At its peak (1050-1250 AD), the city was home to 10-15,000 residents, with the regional population estimated to have been as large as 40,000. That means it may have been the biggest world metropolis of its time, surpassing even London.
The center of Cahokia, both geographically and spiritually, was the huge Monk's Mound. It was the home of the city's ruling priest, who lived in a wooden temple at the peak. He ruled over a social structure similar to that of the Maya or ancient Egyptians, with a graded aristocracy and a proletariat of slaves and commoners.
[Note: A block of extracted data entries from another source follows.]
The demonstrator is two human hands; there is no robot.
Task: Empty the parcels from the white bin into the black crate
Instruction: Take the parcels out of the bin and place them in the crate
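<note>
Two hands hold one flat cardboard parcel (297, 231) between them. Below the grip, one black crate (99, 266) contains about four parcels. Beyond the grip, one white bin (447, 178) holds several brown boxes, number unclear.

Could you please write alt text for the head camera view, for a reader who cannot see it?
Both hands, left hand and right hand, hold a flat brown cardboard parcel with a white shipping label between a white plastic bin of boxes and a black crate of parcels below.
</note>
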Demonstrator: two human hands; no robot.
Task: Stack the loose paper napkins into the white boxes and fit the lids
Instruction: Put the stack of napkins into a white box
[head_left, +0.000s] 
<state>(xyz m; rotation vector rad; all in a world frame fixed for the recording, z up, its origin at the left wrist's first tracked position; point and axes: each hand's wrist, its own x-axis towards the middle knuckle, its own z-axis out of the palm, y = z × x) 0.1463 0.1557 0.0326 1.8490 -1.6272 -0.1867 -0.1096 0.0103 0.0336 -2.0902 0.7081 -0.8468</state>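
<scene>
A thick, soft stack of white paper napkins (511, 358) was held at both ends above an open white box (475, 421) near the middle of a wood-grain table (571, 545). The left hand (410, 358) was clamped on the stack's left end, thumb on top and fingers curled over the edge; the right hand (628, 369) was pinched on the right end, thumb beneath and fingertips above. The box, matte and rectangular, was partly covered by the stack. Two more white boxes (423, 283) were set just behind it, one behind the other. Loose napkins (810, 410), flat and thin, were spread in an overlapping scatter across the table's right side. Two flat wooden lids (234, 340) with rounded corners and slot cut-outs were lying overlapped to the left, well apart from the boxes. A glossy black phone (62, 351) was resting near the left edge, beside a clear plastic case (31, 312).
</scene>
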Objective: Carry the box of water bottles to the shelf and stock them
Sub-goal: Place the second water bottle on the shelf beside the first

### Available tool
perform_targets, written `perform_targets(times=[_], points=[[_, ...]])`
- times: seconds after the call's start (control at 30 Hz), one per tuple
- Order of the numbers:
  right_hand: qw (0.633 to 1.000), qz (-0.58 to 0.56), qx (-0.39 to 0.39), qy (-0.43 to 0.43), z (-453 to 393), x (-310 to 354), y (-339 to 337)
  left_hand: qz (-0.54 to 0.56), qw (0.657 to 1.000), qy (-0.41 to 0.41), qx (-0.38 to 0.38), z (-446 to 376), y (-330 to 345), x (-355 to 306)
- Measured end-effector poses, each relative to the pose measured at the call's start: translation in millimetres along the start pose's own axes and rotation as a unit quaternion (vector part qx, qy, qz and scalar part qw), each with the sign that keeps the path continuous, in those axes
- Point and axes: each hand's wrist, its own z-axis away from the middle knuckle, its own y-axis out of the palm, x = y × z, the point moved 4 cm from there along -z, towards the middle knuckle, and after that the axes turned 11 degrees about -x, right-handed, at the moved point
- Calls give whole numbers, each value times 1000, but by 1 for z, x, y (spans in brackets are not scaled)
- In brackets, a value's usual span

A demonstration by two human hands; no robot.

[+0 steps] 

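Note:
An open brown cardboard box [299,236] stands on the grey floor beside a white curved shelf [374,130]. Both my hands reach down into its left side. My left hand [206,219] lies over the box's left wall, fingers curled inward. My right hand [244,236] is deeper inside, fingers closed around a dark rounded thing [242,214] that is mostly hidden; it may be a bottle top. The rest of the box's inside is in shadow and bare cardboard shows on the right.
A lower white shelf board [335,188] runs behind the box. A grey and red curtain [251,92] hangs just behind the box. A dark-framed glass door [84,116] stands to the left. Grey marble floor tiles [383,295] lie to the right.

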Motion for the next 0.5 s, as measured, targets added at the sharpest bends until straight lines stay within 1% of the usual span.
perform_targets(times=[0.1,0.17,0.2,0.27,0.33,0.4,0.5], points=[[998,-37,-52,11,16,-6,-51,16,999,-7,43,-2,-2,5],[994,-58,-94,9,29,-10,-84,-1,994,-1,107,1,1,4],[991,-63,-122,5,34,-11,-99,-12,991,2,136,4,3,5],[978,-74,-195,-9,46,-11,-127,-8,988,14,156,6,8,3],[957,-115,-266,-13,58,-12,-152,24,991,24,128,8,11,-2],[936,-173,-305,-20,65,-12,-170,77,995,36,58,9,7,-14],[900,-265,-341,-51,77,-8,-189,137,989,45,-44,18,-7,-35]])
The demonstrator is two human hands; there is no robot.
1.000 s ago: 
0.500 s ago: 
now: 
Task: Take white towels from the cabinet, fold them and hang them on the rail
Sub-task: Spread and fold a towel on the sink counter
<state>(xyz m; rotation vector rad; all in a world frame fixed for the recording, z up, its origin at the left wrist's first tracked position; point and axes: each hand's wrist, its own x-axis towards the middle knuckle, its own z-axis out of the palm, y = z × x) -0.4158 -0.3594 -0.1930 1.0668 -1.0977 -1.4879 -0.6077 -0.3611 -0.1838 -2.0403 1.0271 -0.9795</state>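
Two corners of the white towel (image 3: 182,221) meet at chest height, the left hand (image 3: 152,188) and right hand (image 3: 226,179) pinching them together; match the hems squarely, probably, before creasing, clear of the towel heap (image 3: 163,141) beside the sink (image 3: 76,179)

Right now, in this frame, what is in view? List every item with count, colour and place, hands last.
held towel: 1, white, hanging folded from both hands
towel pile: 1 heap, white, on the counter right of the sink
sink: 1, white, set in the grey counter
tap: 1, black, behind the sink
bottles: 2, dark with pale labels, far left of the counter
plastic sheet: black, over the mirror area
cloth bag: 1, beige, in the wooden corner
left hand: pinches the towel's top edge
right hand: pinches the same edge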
Cahokia's downfall was just as sudden as its rise. For some reason, by 1300, the once-magnificent city had been virtually abandoned and its people dispersed. It's possible that the construction of the great mound contributed to Cahokia's demise by overexploiting natural resources. Agricultural degradation, droughts, and overpopulation may also have been factors. In the late 1600s, the Cahokia Indians (of the Illinois confederacy) came to the area and it is from them that the site derives its name.
What to See
The Cahokians built three types of earthen mounds, which can all be seen today in Cahokia Mound State Park. The most important were pyramid-shaped platform mounds, which had flat tops that served as bases for ceremonial buildings or homes of the elite. Conical and ridge-top mounds were used for burials of important people and victims of sacrificial rituals. At its peak, Cahokia included 120 mounds.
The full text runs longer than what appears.